This blog post was born out of an email thread with one of our portfolio founders earlier this year, covering some of the key challenges the company had in growing their team and the associated operational overheads that come with scaling.
Some of this post’s content is from various reading material, but the majority is direct (mostly painful) experience from startups who made it, and startups who didn’t. What they have in common is what I’m sharing here. It’s far, far from exhaustive and is mainly focused on team dynamics as opposed to specific business challenges. There are many good guides to the latter on the web and in various books, but few about the former. Hopefully some of these points will help, or at least raise a wry smile of recognition, amongst those involved in such a dynamic environment.
Delegation – going straight to the top
One of the biggest challenges when growing a team isn’t drawing up a smart new org chart, it’s putting in place the right protocols between the team and the founders. The headcount grows and the complexities and decision-making trees expand, but the original founder(s) remain the ‘go-to’ people for the rest of the organisation when they have a question or an idea. This is rational, as staff know they are generally still the most knowledgeable – and have the authority to green-light that new widget that will change everything. However, people don’t follow org charts, they follow knowledge and decision-making power.
Delegation is hard, and it can be hard for founders to relinquish opportunities to brainstorm or resolve conflicts, but it hurts the company in the end, as what was once the wellspring becomes the bottleneck.
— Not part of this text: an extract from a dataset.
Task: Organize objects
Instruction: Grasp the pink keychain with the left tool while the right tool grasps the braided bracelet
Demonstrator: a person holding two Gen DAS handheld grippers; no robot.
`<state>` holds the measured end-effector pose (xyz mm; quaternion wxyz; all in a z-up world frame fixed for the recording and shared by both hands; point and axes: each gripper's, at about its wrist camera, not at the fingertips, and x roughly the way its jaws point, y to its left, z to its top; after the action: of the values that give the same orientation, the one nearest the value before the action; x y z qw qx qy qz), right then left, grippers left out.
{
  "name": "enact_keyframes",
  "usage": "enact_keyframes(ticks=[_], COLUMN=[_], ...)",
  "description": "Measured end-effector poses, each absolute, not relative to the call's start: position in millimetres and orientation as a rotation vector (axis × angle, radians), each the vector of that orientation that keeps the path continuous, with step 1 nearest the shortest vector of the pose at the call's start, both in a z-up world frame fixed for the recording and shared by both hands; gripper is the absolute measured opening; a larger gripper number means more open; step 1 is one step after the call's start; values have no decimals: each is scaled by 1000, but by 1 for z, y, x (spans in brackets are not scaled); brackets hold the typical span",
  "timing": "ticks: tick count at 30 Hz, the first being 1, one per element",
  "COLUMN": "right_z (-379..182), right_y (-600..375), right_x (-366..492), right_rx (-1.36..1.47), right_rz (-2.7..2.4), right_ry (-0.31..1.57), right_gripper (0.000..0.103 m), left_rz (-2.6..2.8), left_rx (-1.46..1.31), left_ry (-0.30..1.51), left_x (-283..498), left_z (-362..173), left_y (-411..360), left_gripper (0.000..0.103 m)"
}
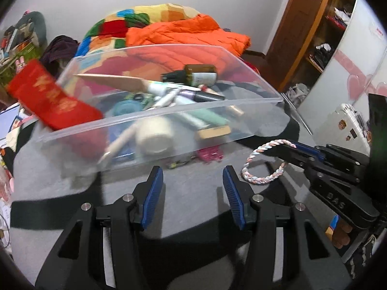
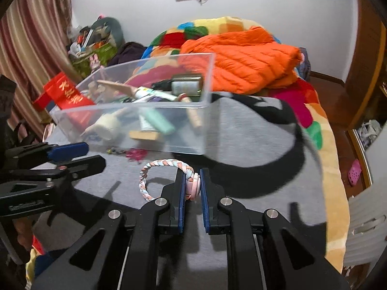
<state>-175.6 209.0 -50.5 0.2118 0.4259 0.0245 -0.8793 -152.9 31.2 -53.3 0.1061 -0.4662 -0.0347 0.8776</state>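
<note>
1. The braided bracelet (image 2: 167,164) lies on the grey cloth just before the clear bin (image 2: 135,111).
2. The right gripper (image 2: 193,186) is clenched on its pink charm (the one stiff part); the light, limp loop dangles.
3. The left gripper (image 1: 192,193) stands released, empty.

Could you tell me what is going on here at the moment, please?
A person is tidying small items into a clear plastic bin on a grey cloth. The right gripper is shut on a pink watch with a braided pastel band, near the bin. The left gripper is open and empty. A small pink hair clip lies outside the bin.
</note>
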Motion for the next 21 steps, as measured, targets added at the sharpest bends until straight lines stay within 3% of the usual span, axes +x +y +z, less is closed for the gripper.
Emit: enact_keyframes(ticks=[8,13,15,17,18,20,21], right_z=[-52,-59,-62,-63,-63,-63,-62], right_y=[231,235,237,240,241,243,244], right_x=[-174,-175,-175,-174,-174,-174,-174], right_rx=[1155,1157,1158,1156,1154,1151,1149], right_rz=[-2422,-2395,-2388,-2385,-2385,-2386,-2388], right_ry=[-35,-73,-90,-105,-110,-119,-125], right_gripper=[11,11,11,11,11,11,11], left_rz=[2638,2706,2735,2754,2759,2726,2725], left_rx=[-1507,-1519,-1518,-1511,-1505,-1508,-1503], left_ry=[-155,-120,-93,-75,-75,-89,-85], left_x=[-182,-183,-183,-181,-179,-177,-175], left_z=[-75,-78,-79,-79,-78,-79,-80], left_y=[49,60,63,64,64,64,65], left_gripper=[60,60,55,40,37,20,20])
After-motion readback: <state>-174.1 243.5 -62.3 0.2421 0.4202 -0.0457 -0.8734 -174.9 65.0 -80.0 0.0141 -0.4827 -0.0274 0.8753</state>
All of the above can be amplified if the founder is either too resistant to delegate, as described above, or is too eager to do so. Striking the balance is the main challenge here.
Cliques – “This isn’t the company I joined…”
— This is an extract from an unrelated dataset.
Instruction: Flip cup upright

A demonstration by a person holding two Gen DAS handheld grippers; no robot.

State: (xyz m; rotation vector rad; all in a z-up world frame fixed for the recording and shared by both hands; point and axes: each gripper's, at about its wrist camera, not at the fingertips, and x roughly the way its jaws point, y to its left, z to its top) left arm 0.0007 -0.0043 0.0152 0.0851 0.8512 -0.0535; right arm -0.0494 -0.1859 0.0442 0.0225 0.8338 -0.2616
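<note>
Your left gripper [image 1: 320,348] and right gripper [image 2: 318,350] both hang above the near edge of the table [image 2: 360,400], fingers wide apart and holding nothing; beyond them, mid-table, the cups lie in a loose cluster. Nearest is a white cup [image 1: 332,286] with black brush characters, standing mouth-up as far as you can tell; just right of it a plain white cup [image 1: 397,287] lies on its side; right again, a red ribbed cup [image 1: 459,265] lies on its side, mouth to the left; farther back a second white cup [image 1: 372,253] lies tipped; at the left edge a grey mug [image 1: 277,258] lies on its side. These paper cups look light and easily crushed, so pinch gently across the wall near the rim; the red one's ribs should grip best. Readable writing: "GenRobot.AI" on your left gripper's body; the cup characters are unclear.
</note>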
With scale comes a need to more tightly define business functions and roles. My rule of thumb is that as soon as a company gets to around 10-12 people, it’s no longer possible to involve everyone on everything. New positions might be dedicated product management, sales, marketing, account management and so on. As these roles come on board, each adds another layer of complexity and sometimes confusion amongst less experienced staff, many of whom have been with you from the start, but who never had to work alongside these roles. This can lead to insecurity (“Why am I no longer allowed to sit in on every meeting?”, “Why do I have to talk to X about Y when we used to just make it happen?”) and from there many things can start to spiral. Addressing this means clear communication, demarcation of responsibility and job specifications.
Process and division of labour – roadblocks and roundabouts
Where work has previously been done by individuals (i.e. at the start the founder is CEO, head of sales, head of product and so on) the introduction of dedicated roles means this work is now done by cross-functional teams. Getting them to work together effectively is probably the most difficult in all scaling challenges.
Teams should produce more in less time, right? Well often the reverse is true. Where once someone might have the germ of an idea, sketched out a wireframe mockup and gone to the CTO who then built it, the reality now is there are 4 or 5 people in different teams trying to hand off at each stage. Good operational process can overcome this, but not immediately, no matter how good the individuals are. And initially pretty much everyone will hate you for adding rules and processes. Guaranteed.
Documentation – surfacing knowledge
Boring as hell to a startup culture, but key to imparting knowledge from the more experienced employees to the new ones. This is everything from product overviews to customer target profiling and everything in between. It’s the only way to get knowledge out of the inevitable cliques that form within teams and into the rest of the organisation.
The right people – hiring (and firing)
My favourite topic and a constant challenge for all small companies. Two things to say here:
- Finding the right people takes time, and that can lead to taking the ‘good enough’ option to candidates. This is a big mistake and will come back and bite the company down the road. A bad hire will be your first fire, and first time entrepreneurs never forget how painful that is. It’s also toxic to the team overall.
- Hiring senior people shouldn’t always mean bringing in someone from a big corporate. It’s attractive to think you could entice someone who has run a global sales team, or was next in line to the CEO gig at a Fortune 500 company. The danger here is that they can tend to think their job is to remake your startup in the image of their former employers. This often leads to culture clashes and frustration on their part that everything can’t be done straight away.
All of the above occurs in some shape or form. That said, not everything can be addressed at the same time. The founder’s job, and one of his / her real skills, is knowing what to choose to focus on at any given time, otherwise nothing gets implemented properly. That, however, is a whole other topic.